Location
- Portland, Tennessee United States 36°34′57″N 86°31′58″W﻿ / ﻿36.58248°N 86.53278°W

Information
- Former name: Sumner County High School (1915–1962)
- School board: Sumner County Schools
- Staff: 69.50 (FTE)
- Grades: 9–12
- Enrollment: 1,179 (2023–24)
- Student to teacher ratio: 17.25
- Colors: Purple and white
- Mascot: Panthers
- Website: phs.sumnerschools.org

= Portland High School (Tennessee) =

Public high school in Portland, Tennessee

Portland High School is a public secondary school located in Portland, Tennessee, United States. It is operated by Sumner County Schools and serves students in grades 9 through 12.

==History==
The school began in 1874 as Portland Seminary and sat on a 1 acre plot of land donated by the son of the town's founder. The building had two stories, the second being used by The National Grange of the Order of Patrons of Husbandry. The first story was also used for church services. In 1897 the principal of the school, Z.K. Griffin, was conducting a lab experiment when a fire broke out destroying the building. A replacement structure was completed in 1898.

By 1910, the institution operated as Portland High School, offering three years of secondary instruction. In 1915, it was reorganized as Sumner County High School, becoming the first four-year public high school in Sumner County, Tennessee. During the early 1940s, the school received accreditation from the Southern Association of Colleges and Schools.

== Campus ==
The current campus, established in the early 1960s, includes classroom buildings, athletic facilities, and a gymnasium. The campus has undergone multiple expansions and renovations to accommodate enrollment growth and modern instructional needs.

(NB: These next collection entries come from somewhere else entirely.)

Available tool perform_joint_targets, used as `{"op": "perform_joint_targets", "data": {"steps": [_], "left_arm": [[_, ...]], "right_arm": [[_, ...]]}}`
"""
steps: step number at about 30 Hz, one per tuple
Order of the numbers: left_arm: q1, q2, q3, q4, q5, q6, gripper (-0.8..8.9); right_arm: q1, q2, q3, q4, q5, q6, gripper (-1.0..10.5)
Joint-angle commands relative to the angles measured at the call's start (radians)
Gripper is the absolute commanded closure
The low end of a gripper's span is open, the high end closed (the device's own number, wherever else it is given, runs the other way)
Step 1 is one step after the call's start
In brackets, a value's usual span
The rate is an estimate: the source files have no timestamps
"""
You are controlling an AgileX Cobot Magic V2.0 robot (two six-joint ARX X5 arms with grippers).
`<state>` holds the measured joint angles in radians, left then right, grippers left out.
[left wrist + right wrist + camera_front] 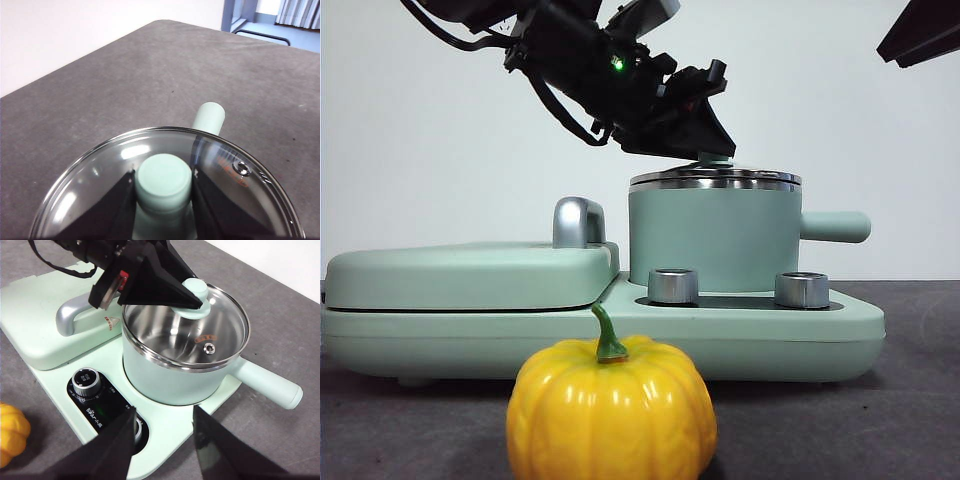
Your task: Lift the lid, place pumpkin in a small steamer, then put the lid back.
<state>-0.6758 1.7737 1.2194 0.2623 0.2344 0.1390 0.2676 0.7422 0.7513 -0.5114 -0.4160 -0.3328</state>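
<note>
The left gripper (pixel 163 186) is reaching down over the small steamer (pixel 713 240), its jaws closing snugly on either side of the mint-green knob (pixel 164 177) of the glass lid (pixel 187 327), which is sitting flat on the steel rim. The right gripper (pixel 162 437) is waiting above the control panel, jaws spread wide with nothing between them; the steamer lies just beyond its jaws, the pumpkin (pixel 611 412) off to one side on the desk, well apart from both. The knob looks smooth and rounded, so I would worry about it slipping between the jaws during the lift, or the lid tilting and catching the rim. The steamer's stubby handle (pixel 834 227) is pointing away from the griddle side, its long axis level with the desk; the pumpkin is standing upright, stem (pixel 607 335) up.
</note>
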Motion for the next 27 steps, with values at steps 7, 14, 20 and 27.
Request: {"op": "perform_joint_targets", "data": {"steps": [7,14,20,27], "left_arm": [[-0.014,-0.013,0.024,0.064,-0.029,0.006,8.05],[-0.013,-0.066,0.025,0.047,-0.089,0.005,8.05],[-0.007,-0.145,0.025,-0.056,-0.112,-0.019,8.05],[0.029,-0.277,0.025,-0.256,-0.113,-0.11,8.04]], "right_arm": [[0.004,0.008,0.016,0.008,-0.003,0.011,7.7],[0.004,0.008,0.016,0.008,-0.003,0.011,7.7],[0.004,0.008,0.016,0.008,-0.003,0.011,7.7],[0.019,0.008,0.016,0.008,-0.014,0.011,7.7]]}}
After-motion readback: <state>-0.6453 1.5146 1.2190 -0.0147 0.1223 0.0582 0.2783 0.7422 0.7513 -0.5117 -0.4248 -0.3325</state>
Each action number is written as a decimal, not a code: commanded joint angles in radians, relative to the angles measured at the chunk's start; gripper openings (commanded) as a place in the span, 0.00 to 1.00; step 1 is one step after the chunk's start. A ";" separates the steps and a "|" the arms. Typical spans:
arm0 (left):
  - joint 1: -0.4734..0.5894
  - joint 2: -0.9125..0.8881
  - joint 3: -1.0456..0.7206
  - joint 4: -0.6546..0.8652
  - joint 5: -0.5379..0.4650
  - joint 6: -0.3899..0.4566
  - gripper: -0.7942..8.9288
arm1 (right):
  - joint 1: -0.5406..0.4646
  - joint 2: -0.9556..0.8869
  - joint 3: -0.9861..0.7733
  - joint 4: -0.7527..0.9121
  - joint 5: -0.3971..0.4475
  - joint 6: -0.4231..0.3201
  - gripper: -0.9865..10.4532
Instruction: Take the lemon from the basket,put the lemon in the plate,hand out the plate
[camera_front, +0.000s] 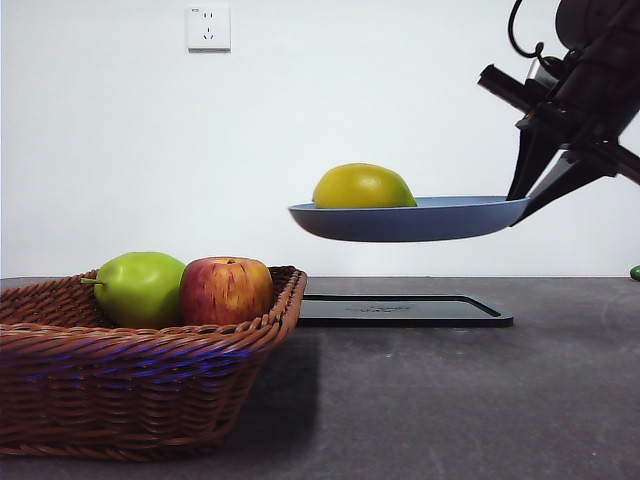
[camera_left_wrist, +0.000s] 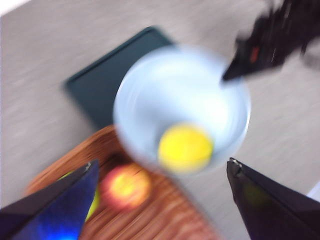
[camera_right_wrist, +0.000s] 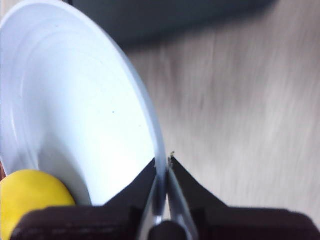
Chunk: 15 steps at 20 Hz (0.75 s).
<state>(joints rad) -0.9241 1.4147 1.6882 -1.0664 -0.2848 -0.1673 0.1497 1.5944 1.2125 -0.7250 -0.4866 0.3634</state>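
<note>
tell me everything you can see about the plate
The plate is round, shallow and matte blue-grey with a raised rim, paler inside. It hangs level in the air above the black tray, touching no surface. The right gripper pinches its rim, jaws shut on it. The lemon rests inside, toward the side away from that gripper.

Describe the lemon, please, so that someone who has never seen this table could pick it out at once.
Find the blue-grey plate held in the air above the black tray, gripped at its rim by the right gripper. The lemon lies on that plate, an oval yellow fruit with a greenish tinge. The green fruit and the red apple sit in the wicker basket instead.
</note>
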 joint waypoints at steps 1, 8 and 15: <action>-0.013 -0.012 0.020 -0.070 -0.107 0.010 0.54 | -0.021 0.106 0.122 0.011 -0.009 0.013 0.09; -0.013 -0.021 0.020 -0.238 -0.288 -0.024 0.54 | -0.040 0.399 0.400 0.085 -0.003 0.086 0.09; -0.013 -0.021 0.020 -0.244 -0.291 -0.039 0.54 | -0.056 0.591 0.443 0.236 -0.001 0.222 0.09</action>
<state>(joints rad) -0.9241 1.3830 1.6882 -1.3155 -0.5682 -0.1921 0.0952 2.1704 1.6283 -0.5041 -0.4782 0.5552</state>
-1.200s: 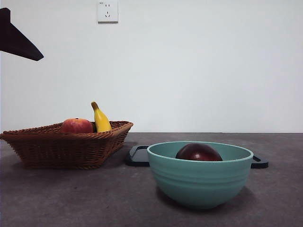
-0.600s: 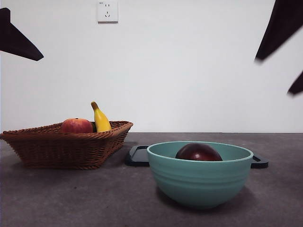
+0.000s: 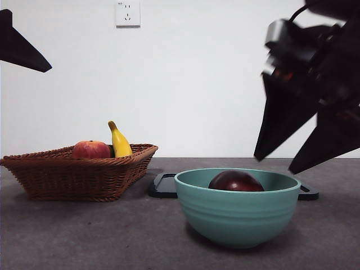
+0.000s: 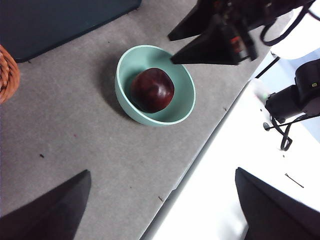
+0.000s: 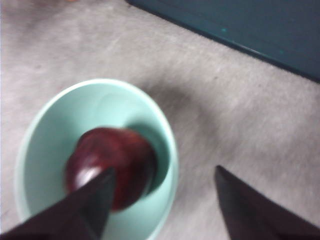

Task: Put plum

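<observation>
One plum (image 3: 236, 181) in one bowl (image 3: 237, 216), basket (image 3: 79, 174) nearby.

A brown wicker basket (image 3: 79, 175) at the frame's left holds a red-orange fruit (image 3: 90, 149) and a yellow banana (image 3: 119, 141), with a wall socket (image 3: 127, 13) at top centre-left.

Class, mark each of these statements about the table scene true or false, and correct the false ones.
1. The plum lies in the green bowl. True.
2. The right gripper grips the plum. False: its jaws are open, above the bowl.
3. The banana stands in the wicker basket. True.
4. The red apple shares the bowl with the plum. False: it lies in the basket.
5. The left gripper is shut. False: it is open and holds nothing.
</observation>
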`<state>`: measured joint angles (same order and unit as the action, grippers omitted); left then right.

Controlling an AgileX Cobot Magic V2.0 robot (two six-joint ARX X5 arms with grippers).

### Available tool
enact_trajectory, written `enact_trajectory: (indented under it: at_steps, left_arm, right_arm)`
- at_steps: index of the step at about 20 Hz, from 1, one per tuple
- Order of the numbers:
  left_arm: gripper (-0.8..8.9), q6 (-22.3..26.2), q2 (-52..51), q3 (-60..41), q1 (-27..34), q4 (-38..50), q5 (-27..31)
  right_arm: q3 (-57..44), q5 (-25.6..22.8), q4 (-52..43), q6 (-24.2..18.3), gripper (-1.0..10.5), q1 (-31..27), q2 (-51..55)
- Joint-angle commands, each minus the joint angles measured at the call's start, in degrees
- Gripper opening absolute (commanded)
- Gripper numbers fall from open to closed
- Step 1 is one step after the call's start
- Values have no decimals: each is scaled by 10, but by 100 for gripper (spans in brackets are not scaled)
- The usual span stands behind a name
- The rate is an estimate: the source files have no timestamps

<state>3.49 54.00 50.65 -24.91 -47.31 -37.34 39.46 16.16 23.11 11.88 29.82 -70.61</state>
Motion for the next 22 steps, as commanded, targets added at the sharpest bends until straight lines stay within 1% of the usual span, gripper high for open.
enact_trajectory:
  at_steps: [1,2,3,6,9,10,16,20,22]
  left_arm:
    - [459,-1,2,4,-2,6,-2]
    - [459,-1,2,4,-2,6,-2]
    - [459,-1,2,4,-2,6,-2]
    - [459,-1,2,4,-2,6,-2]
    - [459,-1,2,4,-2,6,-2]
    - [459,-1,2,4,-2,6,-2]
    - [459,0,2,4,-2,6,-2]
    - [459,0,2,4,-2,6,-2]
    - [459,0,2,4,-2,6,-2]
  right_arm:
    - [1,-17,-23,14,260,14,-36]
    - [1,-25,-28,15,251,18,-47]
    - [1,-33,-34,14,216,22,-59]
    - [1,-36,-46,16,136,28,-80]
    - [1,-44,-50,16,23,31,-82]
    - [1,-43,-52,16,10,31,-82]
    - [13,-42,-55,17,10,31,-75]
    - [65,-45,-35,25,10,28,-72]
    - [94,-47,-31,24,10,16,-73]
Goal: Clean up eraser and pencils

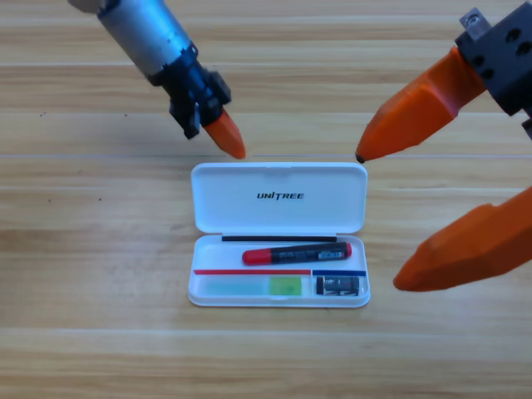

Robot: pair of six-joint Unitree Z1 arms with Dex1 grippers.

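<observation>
The white case (pixel 278 199) lies open in the middle of the table, lid flat behind its tray. In the tray lie the red-and-black pen (pixel 295 253), the green-and-white tube (pixel 253 287) in the front slot, and the small black eraser (pixel 339 287) at the front right. My left gripper (pixel 226 137) is shut, its orange tip just behind the lid's left back edge. My right gripper (pixel 380 219) stands wide open beside the case's right end and holds nothing. Its upper jaw tip is at the lid's back right corner, its lower jaw to the right of the tray.
The wooden table (pixel 91 249) stretches bare to the left of the case and in front of it. The left arm's grey link (pixel 145 33) slants in from the top left. The right arm's black body (pixel 503 54) fills the top right corner.
</observation>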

== Extracurricular activities ==
Students may participate in a variety of extracurricular programs, including athletics, music, and student organizations. Athletic teams, known as the Panthers, compete in sports sanctioned by the Tennessee Secondary School Athletic Association (TSSAA).

==Notable alumni==
- Corey Brewer, former National Basketball Association player
- Samuel Collins, chemist and developer of the first mass-produced helium liquefier
- William Lamberth, Majority Leader of the Tennessee House of Representatives
- Ronnie McDowell, country music artist and entertainer
- James F. Neal, attorney and prosecutor during the Watergate scandal

== Former principals ==

The following individuals have served as principal or head administrator of Portland High School and its predecessor institutions:

- Z. K. Griffin (–1897) – Principal of Portland Seminary; oversaw early academic instruction until the original building was destroyed by fire.
- Pat W. Kerr (1910–1913) – Led the school during its operation as a three-year high school.
- P. L. Lloyd (1913–1914)
- John W. Williams (1914–1927) – Supervised the transition toward a four-year secondary institution.
- B. F. Smith (1927–1931)
- C. F. Allen (1931–1935)
- Harry Law (1935–1937)
- Lee Harris (1937–1939)
- C. L. Cummings (1939–1942)
- C. O. Jett (1943–1945)
- E. V. Walling (1945–1947)
- William Hunter
- Clarence Terry
- William Coker (1960–1974)
- John Meece (Interim, 1974; Principal 1984–1994)
- Jim Stephens (1974–1978)
- Harvey Foster (1978–1984)
- Calvin Short (1994–1998) – Oversaw planning and construction of the current campus on College Street.